### REQUIRED WORK:
Print the whole listing again exactly as it stands, leaving out any images.
--- COLLECTED MATERIAL ---
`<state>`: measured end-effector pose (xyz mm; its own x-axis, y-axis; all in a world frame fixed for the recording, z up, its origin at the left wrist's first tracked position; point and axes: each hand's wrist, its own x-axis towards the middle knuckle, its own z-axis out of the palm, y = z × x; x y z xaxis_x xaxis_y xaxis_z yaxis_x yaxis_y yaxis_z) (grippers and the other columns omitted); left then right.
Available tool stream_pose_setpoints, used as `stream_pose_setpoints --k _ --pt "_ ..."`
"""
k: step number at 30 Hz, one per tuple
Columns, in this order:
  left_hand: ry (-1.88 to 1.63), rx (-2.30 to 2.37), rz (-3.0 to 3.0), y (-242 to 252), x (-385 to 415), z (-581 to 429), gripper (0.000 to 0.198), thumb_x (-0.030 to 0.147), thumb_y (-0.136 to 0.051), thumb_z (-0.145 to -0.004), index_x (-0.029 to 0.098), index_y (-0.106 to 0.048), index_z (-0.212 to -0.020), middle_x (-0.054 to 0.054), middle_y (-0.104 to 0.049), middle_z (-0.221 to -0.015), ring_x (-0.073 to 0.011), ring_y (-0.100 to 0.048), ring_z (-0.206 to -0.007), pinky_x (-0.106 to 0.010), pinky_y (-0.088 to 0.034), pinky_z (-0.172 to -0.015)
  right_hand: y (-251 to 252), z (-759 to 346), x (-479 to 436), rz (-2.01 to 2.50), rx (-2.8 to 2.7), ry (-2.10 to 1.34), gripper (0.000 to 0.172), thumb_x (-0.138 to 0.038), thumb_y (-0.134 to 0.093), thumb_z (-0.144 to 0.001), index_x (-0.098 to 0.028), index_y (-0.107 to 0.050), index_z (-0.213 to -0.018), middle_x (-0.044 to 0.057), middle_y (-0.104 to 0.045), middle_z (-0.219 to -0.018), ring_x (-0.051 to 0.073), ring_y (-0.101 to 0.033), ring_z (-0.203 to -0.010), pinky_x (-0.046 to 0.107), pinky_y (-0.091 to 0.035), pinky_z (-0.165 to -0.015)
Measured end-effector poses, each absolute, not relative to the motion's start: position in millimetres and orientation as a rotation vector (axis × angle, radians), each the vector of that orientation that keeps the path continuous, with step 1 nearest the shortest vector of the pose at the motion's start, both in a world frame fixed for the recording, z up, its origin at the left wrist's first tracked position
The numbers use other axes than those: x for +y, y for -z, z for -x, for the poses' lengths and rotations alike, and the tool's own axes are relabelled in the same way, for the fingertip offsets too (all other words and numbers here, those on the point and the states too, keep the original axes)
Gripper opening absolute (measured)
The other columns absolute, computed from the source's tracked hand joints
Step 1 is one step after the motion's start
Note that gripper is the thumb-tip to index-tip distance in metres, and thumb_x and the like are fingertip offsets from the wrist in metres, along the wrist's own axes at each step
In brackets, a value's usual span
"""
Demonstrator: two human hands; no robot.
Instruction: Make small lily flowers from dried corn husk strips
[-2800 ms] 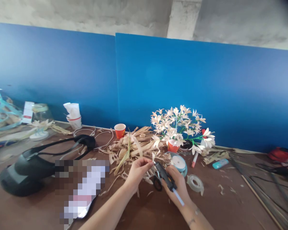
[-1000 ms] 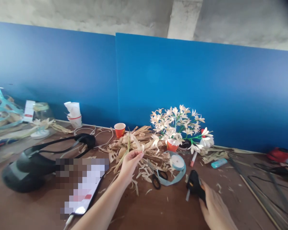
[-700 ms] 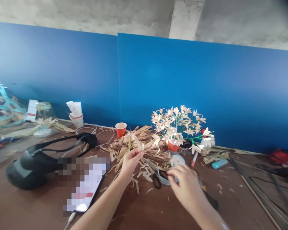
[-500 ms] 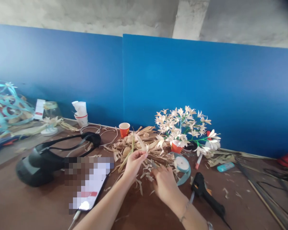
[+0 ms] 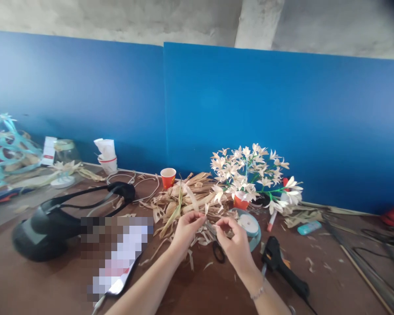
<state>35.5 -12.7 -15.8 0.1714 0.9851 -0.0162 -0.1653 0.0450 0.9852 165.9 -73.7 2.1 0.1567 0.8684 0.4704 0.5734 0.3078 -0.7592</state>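
Left hand (image 5: 187, 231) pinching bud (image 5: 206, 208): pale, pointed, upright; right hand (image 5: 235, 241) curled, grip unclear, scissors (image 5: 219, 253) just beside.

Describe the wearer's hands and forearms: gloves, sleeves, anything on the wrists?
No gloves on the left hand or right hand; no sleeves show on either forearm. The right wrist wears a thin bracelet. Something else edges in farther up that arm, too cut off to identify. Nothing visible on the left wrist.
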Motion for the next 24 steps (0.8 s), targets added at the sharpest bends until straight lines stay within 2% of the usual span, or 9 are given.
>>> stream_pose_setpoints --k 8,16,24 --pt "-1.108 1.063 -1.473 27.0 -11.3 -37.3 0.022 0.034 -0.062 -0.062 0.012 -0.063 -0.067 0.002 -0.051 -0.051 -0.0085 -0.041 -0.046 -0.019 -0.030 -0.044 3.2 -170.8 -70.7 1.332 -1.436 -0.340 0.010 -0.024 -0.049 -0.078 -0.018 -0.055 -0.073 0.003 -0.059 -0.072 0.016 -0.054 -0.069 0.026 -0.043 -0.068" --pt "-1.124 1.099 -1.698 27.9 -12.2 -37.3 0.016 0.028 -0.057 -0.066 0.014 -0.063 -0.070 -0.001 -0.059 -0.064 -0.0110 -0.046 -0.053 -0.022 -0.035 -0.052 5.6 -174.9 -68.4 1.371 -1.541 -0.213 0.009 -0.022 -0.049 -0.077 -0.018 -0.053 -0.071 0.002 -0.058 -0.071 0.016 -0.053 -0.069 0.027 -0.042 -0.067" --pt "-1.150 1.110 -1.852 27.5 -13.8 -37.0 0.009 0.021 -0.055 -0.067 0.016 -0.062 -0.068 -0.002 -0.058 -0.069 -0.0121 -0.049 -0.059 -0.022 -0.038 -0.057 6.0 -176.4 -68.3 1.404 -1.574 -0.153 0.008 -0.018 -0.049 -0.075 -0.019 -0.053 -0.068 0.002 -0.058 -0.070 0.017 -0.053 -0.070 0.028 -0.041 -0.069"
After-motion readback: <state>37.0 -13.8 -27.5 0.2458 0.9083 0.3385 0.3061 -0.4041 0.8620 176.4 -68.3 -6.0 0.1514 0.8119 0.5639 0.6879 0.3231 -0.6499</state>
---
### REPLY TO THE TASK:
`<state>`: measured end-effector pose (xyz mm; its own x-axis, y-axis; all in a world frame fixed for the recording, z up, its origin at the left wrist's first tracked position; point and axes: each hand's wrist, its own x-axis towards the middle knuckle, its own z-axis out of the palm, y = z × x; x y z xaxis_x xaxis_y xaxis_z yaxis_x yaxis_y yaxis_z) (grippers and the other columns omitted); left then right.
Available tool stream_pose_setpoints, used as `stream_pose_setpoints --k _ --pt "_ ..."`
"""
k: step number at 30 Hz, one per tuple
Columns, in this order:
  left_hand: ry (-1.88 to 1.63), rx (-2.30 to 2.37), rz (-3.0 to 3.0), y (-242 to 252), x (-385 to 415), z (-581 to 429), gripper (0.000 to 0.198), thumb_x (-0.030 to 0.147), thumb_y (-0.136 to 0.051), thumb_z (-0.145 to -0.004), index_x (-0.029 to 0.098), index_y (-0.106 to 0.048), index_z (-0.212 to -0.020), middle_x (-0.054 to 0.054), middle_y (-0.104 to 0.049), middle_z (-0.221 to -0.015), ring_x (-0.073 to 0.011), ring_y (-0.100 to 0.048), ring_z (-0.206 to -0.007), pinky_x (-0.106 to 0.010), pinky_y (-0.088 to 0.034), pinky_z (-0.172 to -0.015)
  right_hand: y (-251 to 252), z (-759 to 346), x (-479 to 436), rz (-2.01 to 2.50), rx (-2.8 to 2.7), ry (-2.10 to 1.34), gripper (0.000 to 0.172), thumb_x (-0.138 to 0.038), thumb_y (-0.134 to 0.093), thumb_z (-0.144 to 0.001), index_x (-0.098 to 0.028), index_y (-0.107 to 0.050), index_z (-0.213 to -0.018), middle_x (-0.044 to 0.057), middle_y (-0.104 to 0.045), middle_z (-0.219 to -0.018), ring_x (-0.051 to 0.073), ring_y (-0.101 to 0.033), ring_z (-0.203 to -0.010), pinky_x (-0.046 to 0.107), pinky_y (-0.091 to 0.035), pinky_z (-0.165 to -0.015)
Measured end-effector poses, each absolute, not relative to the motion's start: position in millimetres and orientation as a rotation vector (axis × angle, radians), each the vector of that orientation that keeps the path continuous, with step 1 nearest the shortest vector of the pose at the motion's start, both in a world frame fixed for the recording, z up, its origin at the left wrist's first tracked position
The numbers use other axes than those: x for +y, y for -z, z for -x, for the poses' lengths and rotations alike, and the tool's own axes are relabelled in the same way, for the fingertip offsets too (all other words and numbers here, those on the point and the states too, keep the original axes)
Gripper opening absolute (measured)
The other columns absolute, computed from the source's tracked hand joints
Step 1 is one step after the motion's start
Note that gripper is the thumb-tip to index-tip distance in metres, and thumb_x and the like are fingertip offsets from the wrist in metres, along the wrist's own axes at each step
In brackets, a value's usual span
"""
Demonstrator: two human hands; no robot.
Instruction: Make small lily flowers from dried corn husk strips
[-2800 ms] 
[-1000 ms] 
[-700 ms] 
[-500 ms] 
[+0 ms] 
<state>35.5 -12.7 -15.8 0.1714 0.9851 -0.0162 -0.1653 0.0450 0.9852 165.9 -73.7 2.1 0.1567 0.8684 0.4704 0.5734 0.3078 -0.7592</state>
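Left hand (image 5: 187, 231) pinching bud (image 5: 206, 208): pale, pointed, upright; right hand (image 5: 235, 241) curled, grip unclear, scissors (image 5: 219, 253) just beside.

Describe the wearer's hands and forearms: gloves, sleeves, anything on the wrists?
No gloves on the left hand or right hand; no sleeves show on either forearm. The right wrist wears a thin bracelet. Something else edges in farther up that arm, too cut off to identify. Nothing visible on the left wrist.
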Motion for the next 24 steps (0.8 s), targets added at the sharpest bends until straight lines stay within 2% of the usual span, or 9 are given.
>>> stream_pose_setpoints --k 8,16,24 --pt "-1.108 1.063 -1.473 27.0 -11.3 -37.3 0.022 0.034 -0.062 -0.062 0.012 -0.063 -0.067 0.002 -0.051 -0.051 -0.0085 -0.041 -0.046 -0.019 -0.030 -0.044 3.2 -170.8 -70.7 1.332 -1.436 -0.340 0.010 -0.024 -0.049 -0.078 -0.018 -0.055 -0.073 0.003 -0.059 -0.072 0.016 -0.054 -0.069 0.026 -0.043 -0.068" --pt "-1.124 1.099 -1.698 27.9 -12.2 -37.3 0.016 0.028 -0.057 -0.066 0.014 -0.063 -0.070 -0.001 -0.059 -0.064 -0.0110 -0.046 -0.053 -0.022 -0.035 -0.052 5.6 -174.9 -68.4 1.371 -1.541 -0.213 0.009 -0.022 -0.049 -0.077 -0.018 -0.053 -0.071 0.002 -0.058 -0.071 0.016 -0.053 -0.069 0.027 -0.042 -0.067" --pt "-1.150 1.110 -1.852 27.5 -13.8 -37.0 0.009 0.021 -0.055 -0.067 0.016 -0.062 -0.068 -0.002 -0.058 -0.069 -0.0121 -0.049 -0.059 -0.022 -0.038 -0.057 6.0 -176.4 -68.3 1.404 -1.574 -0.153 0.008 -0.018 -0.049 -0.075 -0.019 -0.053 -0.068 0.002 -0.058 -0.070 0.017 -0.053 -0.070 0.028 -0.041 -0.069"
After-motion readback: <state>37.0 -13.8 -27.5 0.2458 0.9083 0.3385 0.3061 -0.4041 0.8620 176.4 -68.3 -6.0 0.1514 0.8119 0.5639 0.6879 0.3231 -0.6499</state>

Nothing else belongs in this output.